I hope that none of these language changes take place for 7.0. In my opinion all these extra language features add complexity to the language without enough benefit.

5 and earlier

operator overloading... wtf are you gawking at? that is a much welcomed (and needed) addition

5 and earlier

much welcomed By whom ? If I recall correctly, there was a poll here about operator overloading, and almost 60% were against this feature. Of the remaining 40%, only a fraction wanted to allow it anywhere - the others wanted to restrict its use to some packages, like java.util. I personally think the cons outweigh the pros by a large margin on this one. Haven't we learned anything from the C++ days ? It can hurt readability and maintainability very badly, for a marginal gain in a couple of situations. And before you argue you are a responsible developer and you would only use it where it was profitable : I don't doubt that for a second. But you seldom work from scratch, right ? You use and modify other people's code all the time, don't you ? Operator overloading is more often than not misused - do not underestimate the propensity some people have to use all the bells and whistles a language provides. needed Where ? I'd wager it would have limited usefulness. It could make some maths slightly easier to read, true... and that's about it, I guess. Adding complexity is only an acceptable tradeoff if you get something really useful in return. Some of the new features in Tiger fit the bill, for me at least. Enumerated types ? Sure. Generics ? Close call. Static imports ? Meh... at least it can't do much harm. Operator overloading ? Definitely not worth the added complexity and future maintenance nightmare. Again, we should know better and learn from C++ mistakes. -- As for me, I'll probably be using Java 6.

5 and earlier

apple + pear = orange a welcome addition?

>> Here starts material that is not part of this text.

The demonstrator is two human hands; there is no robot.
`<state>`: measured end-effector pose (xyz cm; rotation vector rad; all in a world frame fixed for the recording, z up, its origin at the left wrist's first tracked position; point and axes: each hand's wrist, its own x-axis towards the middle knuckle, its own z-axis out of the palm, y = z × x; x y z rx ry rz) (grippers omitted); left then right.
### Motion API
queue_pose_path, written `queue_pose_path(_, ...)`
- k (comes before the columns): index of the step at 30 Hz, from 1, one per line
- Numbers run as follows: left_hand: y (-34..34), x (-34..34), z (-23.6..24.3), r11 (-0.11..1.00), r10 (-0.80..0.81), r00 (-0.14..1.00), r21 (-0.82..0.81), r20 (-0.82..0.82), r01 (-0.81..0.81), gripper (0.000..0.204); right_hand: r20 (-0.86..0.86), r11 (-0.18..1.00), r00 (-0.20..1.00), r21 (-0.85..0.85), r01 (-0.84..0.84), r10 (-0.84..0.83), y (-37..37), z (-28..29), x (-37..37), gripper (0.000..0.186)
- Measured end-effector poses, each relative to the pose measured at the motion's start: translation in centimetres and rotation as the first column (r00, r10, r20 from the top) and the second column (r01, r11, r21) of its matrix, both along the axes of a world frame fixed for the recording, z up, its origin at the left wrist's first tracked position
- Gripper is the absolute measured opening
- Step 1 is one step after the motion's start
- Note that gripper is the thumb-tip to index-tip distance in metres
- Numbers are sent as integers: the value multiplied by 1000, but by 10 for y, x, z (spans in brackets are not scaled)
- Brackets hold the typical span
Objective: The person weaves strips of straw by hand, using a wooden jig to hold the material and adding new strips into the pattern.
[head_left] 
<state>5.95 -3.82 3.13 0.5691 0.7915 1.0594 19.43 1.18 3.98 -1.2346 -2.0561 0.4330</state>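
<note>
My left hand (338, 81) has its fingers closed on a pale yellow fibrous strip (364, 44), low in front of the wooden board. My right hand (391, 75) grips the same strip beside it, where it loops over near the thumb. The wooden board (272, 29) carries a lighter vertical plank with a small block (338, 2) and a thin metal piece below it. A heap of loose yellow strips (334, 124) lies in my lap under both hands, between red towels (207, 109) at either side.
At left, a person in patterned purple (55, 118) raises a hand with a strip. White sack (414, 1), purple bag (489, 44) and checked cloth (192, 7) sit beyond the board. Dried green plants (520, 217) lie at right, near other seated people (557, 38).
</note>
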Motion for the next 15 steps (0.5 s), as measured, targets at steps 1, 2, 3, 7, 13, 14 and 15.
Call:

Operator overloading is something that's a major cause of bugs in languages that have it, even more so than is multiple inheritance.

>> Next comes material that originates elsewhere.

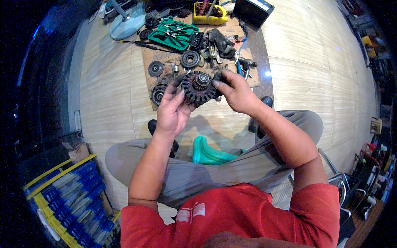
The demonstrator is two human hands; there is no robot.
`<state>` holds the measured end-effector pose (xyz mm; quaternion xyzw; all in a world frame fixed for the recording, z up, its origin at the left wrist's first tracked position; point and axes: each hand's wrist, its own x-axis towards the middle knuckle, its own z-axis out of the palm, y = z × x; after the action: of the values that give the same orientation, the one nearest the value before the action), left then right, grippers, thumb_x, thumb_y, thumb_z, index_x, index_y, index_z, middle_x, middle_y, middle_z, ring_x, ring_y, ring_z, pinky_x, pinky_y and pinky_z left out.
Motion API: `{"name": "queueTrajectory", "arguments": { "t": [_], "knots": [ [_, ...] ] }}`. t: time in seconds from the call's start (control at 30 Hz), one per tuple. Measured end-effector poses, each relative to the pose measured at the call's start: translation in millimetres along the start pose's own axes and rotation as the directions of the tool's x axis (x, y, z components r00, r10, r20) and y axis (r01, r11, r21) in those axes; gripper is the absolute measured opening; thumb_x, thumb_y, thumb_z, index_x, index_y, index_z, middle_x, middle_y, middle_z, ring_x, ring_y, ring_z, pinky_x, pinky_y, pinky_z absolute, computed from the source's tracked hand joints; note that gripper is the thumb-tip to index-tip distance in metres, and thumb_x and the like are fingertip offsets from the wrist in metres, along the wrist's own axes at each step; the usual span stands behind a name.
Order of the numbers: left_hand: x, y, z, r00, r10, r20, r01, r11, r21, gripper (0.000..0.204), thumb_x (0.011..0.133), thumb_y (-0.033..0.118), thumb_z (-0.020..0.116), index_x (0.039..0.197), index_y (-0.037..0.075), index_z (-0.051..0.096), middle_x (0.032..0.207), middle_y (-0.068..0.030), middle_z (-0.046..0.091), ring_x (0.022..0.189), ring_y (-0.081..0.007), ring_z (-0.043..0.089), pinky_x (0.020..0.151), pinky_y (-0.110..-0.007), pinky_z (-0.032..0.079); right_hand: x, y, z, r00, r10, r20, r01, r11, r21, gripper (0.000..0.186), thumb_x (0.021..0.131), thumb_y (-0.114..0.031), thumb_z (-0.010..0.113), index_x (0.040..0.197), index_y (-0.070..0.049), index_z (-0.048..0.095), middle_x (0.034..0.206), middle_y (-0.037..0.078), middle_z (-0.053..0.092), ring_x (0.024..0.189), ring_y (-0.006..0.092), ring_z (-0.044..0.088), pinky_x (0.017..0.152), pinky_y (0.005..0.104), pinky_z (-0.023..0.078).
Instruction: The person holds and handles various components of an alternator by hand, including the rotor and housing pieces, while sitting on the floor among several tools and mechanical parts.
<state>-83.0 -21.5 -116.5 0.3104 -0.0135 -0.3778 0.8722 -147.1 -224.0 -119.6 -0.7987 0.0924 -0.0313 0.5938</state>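
Between my two hands is a dark, grimy finned rotor (196,93) with a metal bearing on its raised hub. My left hand (173,107) grips its left side with curled fingers. My right hand (231,91) grips the right side, thumb at the rim. Beyond them on worn cardboard (254,74) lie a round pulley-like part (190,58), a smaller disc (156,68), and another round grimy part (158,94), partly hidden behind my left hand. A hammer (248,63), blue-handled pliers (240,68) and a dark crumpled glove or cloth (223,43) lie right of the pulley.
Farther back are a green tool case (173,33), a yellow container (210,16), a black battery-like box (252,12) and a round pedestal base (127,29). A green plastic stool (211,153) lies between my legs. Blue-and-yellow boxes (70,194) stand at lower left.
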Motion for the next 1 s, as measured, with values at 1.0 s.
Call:
{"name": "queueTrajectory", "arguments": {
  "t": [1.0],
  "knots": [
    [3.2,-16.5,-2.9,0.999,-0.019,-0.030,0.019,1.000,-0.004,0.041,0.101,0.034,0.043,0.134,0.010,0.042,0.129,-0.0138,0.055,0.116,-0.0286,0.056,0.099,-0.050,0.046,-4.3,-11.8,13.5,0.952,0.301,0.057,-0.293,0.837,0.461,0.023,0.095,-0.012,0.057,0.112,0.002,0.060,0.089,0.003,0.063,0.077,0.0104,0.059,0.068,0.0263,0.051]
  ]
}}
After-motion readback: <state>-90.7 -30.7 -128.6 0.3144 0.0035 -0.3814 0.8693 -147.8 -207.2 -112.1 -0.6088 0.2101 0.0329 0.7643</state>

It was omitted from Java for that reason, and now being snuck in through the backdoor for marketing reasons ("C++ has it so we must have it too").

5 and earlier

6.0 IS terrible. Massive collection of junk added. Webservers, database servers, crap like that. All for no other reason than that XXXXX (where XXXXX is someone's hyped language) also has it.

It started a bit in 5.0, but 6.0 is worse, and it seems that 7.0 will be worse still.

5 and earlier

dude, are you read-impaired? Webserver is a tiny class very good for testing. database is part of Sun JDE, not JRE. still download size of Java 6 jre is smaller. still cannot understand?

5 and earlier

6.0 is awesome. Look for a life-cycle change over the next few months as companies build proprietary solutions on top of 5.0 and 6.0. 6.0 has dramatic performance improvements that may entice companies to leap frog over 5.0 to 6.0.

U is Correct?

why people care so much about the new libraries ? IF u dun use them just ignore them.Someone may need thes new libraies, Stack, Quene are long-looking featues for someone. U guys make me think of the day that short_sigh programmer say gc is suck... NOTICE THE JRE of 6.0 is even smaller than 5.0.... Also, 6.0 have no new language changes, dun speak the wrong thing to influence others.